Your instructions:
Word for word, copy all the data and drop the pictures.

Available data:
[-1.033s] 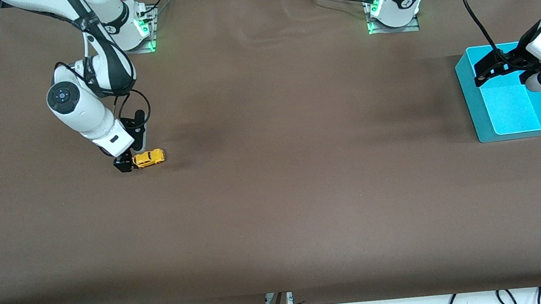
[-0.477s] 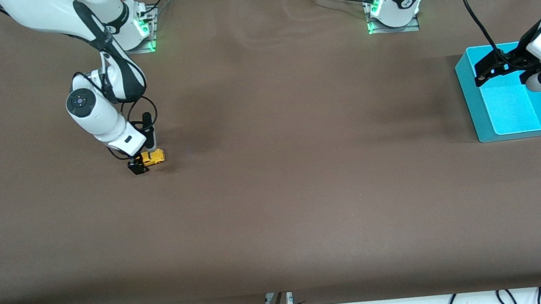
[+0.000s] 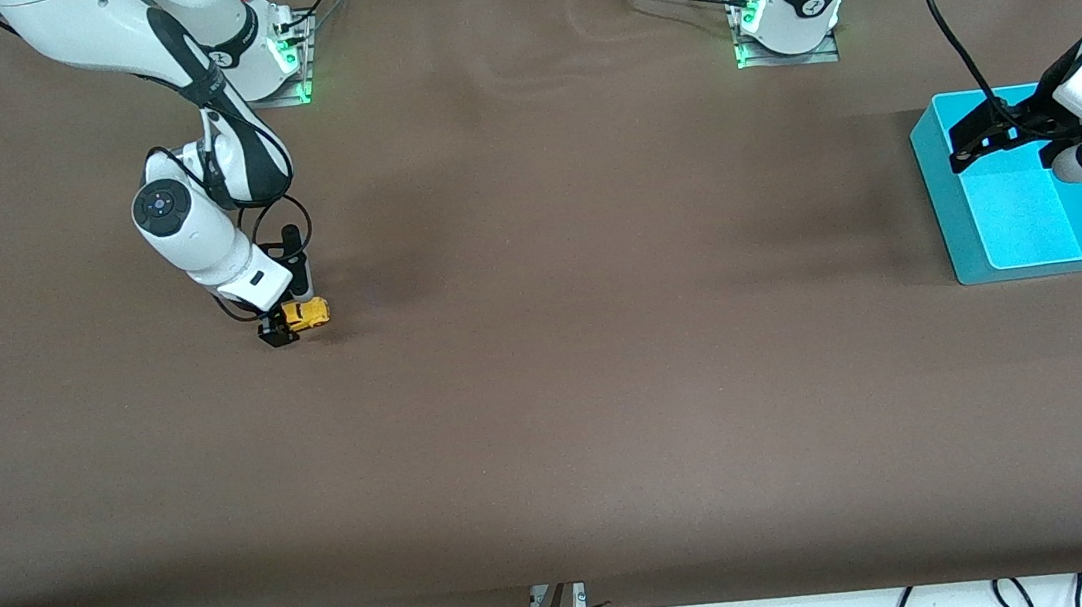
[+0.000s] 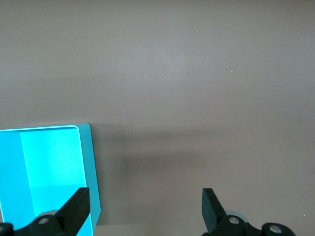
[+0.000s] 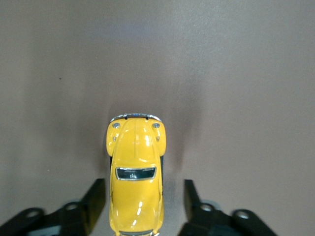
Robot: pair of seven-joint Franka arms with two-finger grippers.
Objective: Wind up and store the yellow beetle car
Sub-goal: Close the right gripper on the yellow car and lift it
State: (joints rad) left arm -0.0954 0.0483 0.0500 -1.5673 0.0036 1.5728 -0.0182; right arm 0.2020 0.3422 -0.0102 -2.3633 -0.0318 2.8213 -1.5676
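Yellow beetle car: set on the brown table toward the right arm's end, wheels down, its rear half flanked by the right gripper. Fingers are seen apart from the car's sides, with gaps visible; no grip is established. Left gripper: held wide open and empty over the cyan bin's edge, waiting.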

Task result:
[-1.033s] 
[-0.477s] 
[+0.000s] 
[+0.000s] 
[+0.000s] 
Robot: pair of seven-joint Franka arms with two-finger grippers.
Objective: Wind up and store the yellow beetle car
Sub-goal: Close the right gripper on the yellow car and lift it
State: (joints rad) left arm -0.0954 0.0483 0.0500 -1.5673 0.0036 1.5728 -0.0182; right arm 0.2020 0.3422 -0.0102 -2.3633 -0.0318 2.8213 -1.5676
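Yellow beetle car: set on the brown table toward the right arm's end, wheels down, its rear half flanked by the right gripper. Fingers are seen apart from the car's sides, with gaps visible; no grip is established. Left gripper: held wide open and empty over the cyan bin's edge, waiting.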

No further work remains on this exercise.